### [Exercise requirements]
A picture should never appear in your copy. Transcribe the listing exactly from its first line through the line with "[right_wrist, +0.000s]", both ends included.

--------------------------------------------------

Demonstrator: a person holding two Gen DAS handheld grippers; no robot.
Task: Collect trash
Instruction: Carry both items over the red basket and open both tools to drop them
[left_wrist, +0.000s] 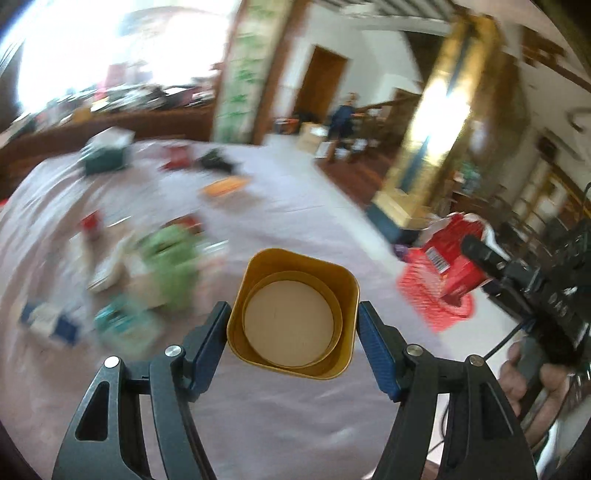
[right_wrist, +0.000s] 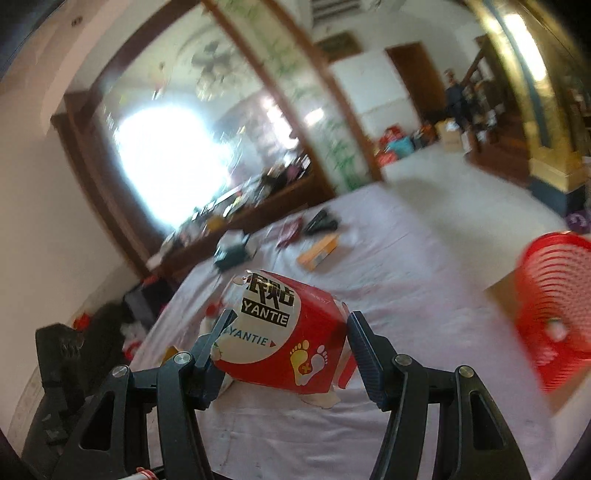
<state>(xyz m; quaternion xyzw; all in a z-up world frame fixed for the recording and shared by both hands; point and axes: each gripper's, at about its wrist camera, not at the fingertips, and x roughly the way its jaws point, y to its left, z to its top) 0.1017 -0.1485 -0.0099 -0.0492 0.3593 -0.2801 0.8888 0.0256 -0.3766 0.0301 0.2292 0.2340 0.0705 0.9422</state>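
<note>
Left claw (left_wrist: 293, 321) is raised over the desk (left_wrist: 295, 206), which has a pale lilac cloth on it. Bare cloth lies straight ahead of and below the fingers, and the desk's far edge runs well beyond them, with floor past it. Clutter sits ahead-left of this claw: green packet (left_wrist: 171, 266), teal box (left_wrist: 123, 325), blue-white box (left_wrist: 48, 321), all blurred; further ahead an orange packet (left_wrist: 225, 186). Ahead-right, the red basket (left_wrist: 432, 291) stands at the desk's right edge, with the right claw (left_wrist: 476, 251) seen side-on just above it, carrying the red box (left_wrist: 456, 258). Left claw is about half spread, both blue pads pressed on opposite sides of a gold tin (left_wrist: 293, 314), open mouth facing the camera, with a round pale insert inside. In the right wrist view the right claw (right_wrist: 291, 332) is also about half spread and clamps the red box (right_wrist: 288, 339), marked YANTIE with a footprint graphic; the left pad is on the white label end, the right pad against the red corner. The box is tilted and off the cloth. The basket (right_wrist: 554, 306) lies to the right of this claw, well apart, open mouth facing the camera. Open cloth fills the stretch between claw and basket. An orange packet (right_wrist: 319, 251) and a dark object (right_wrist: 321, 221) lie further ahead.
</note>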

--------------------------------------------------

### [Answer to the problem]
Demonstrator: a person holding two Gen DAS handheld grippers; no robot.
Task: Collect trash
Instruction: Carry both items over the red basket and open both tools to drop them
[left_wrist, +0.000s] 
[right_wrist, +0.000s] 

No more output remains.